Dr. Heiden: Yes, we did. For the second time, actually. Turns out he was previously contained by one of our predecessors, the ASCI.
SCP-909: Oh, that name rings a bell. Think the first Mister was made for 'em. I'd place my bets on Soap being made for them too.
Dr. Heiden: That's what we believe from the documentation we have from back then, but that's not what I came here to ask. I was wondering if, from anytime between 1933 and now, you've used your… ability, on Mr. Soap.
[Silence.]
Dr. Heiden: Nine-oh-nine?
SCP-909: Sorry, sorry, trying to remember. I'm trying to remember, cause the Doctor had me use my ability on a whole lotta people, but I don't think I ever used it on Soap. Heck, I don't think I've ever met him!
[Dr. Heiden produces a photo of SCP-1908.]

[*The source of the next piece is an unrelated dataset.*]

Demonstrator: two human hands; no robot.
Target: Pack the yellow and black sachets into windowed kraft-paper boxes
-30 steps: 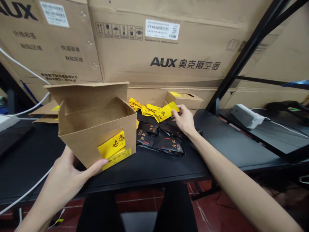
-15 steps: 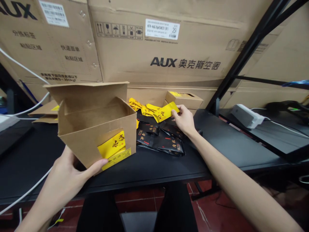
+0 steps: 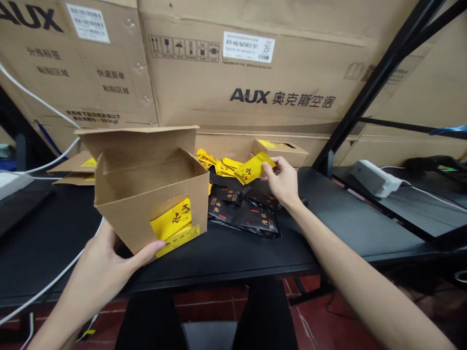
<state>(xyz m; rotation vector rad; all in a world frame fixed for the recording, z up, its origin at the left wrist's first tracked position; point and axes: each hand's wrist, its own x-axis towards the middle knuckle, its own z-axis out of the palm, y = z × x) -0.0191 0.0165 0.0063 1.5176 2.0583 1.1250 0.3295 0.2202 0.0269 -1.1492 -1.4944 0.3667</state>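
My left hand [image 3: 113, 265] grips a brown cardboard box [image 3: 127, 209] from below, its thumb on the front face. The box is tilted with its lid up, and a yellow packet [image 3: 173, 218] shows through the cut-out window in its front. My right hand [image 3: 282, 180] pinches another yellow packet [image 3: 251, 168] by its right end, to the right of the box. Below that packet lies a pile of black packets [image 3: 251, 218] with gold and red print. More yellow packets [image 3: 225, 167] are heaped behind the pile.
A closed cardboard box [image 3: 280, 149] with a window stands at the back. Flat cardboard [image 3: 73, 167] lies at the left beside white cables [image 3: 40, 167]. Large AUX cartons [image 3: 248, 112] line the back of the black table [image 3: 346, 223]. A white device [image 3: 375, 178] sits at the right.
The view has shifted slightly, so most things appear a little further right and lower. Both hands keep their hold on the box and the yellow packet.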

Dr. Heiden: Does he look familiar?
SCP-909: That's Soap? Don't recognize him one bit. Well, actually, hm…
Dr. Heiden: Well..?
SCP-909: I remember him. The Doctor showed me a photo of him once before. Specifically told me to never write anything for him, no matter what. Never said why.
Dr. Heiden: So… Just to clarify, right, you have never used your anomalous properties on Mr. Soap?
SCP-909: Nope! Never ever wrote anything for any of my fellow Misters, now that I think about it.
Dr. Heiden: I see. Thank you for cooperating.
[END LOG]
ADDENDUM.1908.X
DOCUMENT 909-A
This note was found on SCP-1908 during initial containment.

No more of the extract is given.